Mojito? In diesem Abschnitt argumentiert der Autor, weshalb er glaubt, der Hemingway zugeschriebene Mojito Konsum sei reines Marketing. In Hemingways Büchern kommt der Mojito in der Tat nicht vor.
Dies ist ein überraschendes Kapitel und es zeigt, daß der Autor uns nicht nur die gängigen Meinungen wieder-verkaufen möchte. Ein guter Beitrag.
Ich glaube, ich spare mir trotzdem weitere Beispiele. Es gibt eine gewisse Tendenz zur Drink-Historie überall und eine weitere Tendenz, viel zu wenig Bezug auf Hemingway zu nehmen. Fakten, außer den allseits bekannten, gibt es wirklich nicht ausreichend. Nur einige Fotos, die man so noch nicht gesehen hat. Seite 175: "Hemingway in Cortina, Italy, circa 1949, perhaps fixing a Negroni." (im Kapitel - Sie erraten es - über Negroni).
Perhaps! Keine Klarheiten, keine Fakten, zu wenig Recherche!
Ich kann nicht ausschließen, daß irgendwo in diesem Buch doch noch Schätze verborgen sind.

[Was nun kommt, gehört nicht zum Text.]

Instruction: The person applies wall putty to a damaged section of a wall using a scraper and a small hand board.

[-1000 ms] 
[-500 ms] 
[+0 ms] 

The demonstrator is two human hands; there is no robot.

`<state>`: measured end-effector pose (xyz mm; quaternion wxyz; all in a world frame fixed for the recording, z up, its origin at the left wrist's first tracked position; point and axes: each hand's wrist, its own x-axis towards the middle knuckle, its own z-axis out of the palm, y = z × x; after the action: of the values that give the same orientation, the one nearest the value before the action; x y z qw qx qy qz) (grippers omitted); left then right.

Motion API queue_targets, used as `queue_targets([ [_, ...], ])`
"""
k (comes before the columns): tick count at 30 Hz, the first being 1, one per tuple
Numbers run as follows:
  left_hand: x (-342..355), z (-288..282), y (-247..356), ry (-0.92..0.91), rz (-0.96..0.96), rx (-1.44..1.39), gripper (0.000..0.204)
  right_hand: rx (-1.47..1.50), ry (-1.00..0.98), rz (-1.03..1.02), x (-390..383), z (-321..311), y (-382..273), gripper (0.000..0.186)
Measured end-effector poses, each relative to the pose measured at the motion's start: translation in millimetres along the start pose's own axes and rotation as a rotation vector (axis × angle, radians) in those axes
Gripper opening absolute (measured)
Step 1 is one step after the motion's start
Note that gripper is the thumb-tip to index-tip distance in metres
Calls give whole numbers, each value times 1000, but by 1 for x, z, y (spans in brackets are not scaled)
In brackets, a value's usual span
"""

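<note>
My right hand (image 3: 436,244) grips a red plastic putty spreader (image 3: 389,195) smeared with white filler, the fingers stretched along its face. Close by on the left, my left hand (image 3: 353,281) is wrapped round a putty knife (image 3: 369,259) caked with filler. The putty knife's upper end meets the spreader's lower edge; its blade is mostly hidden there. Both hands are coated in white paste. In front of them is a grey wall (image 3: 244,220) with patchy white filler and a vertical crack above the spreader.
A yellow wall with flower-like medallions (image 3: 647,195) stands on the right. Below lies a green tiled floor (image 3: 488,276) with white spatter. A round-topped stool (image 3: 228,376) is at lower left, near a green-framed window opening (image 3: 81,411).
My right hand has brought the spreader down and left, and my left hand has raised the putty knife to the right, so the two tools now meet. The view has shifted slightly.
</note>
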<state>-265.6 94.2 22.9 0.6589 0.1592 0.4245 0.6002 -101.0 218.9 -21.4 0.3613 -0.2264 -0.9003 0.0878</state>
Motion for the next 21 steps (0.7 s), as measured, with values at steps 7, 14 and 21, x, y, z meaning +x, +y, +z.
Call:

Nach dem, was ich gelesen habe, ist mir einfach zu langweilig, um weiter nach ihnen zu suchen.
Ich würde dieses Buch den Lesern empfehlen, die noch nicht so viel über Hemingway gelesen haben (von Lynn z.B. oder Hotchner), die an der Historie der Cocktails interessiert sind, auch wenn der Bezug zu Hemingway manchmal sehr locker ist, und die nicht so viel Wert auf appetitmachende Geschichten und Beschreibungen legen, sondern eher nüchtern informiert werden wollen.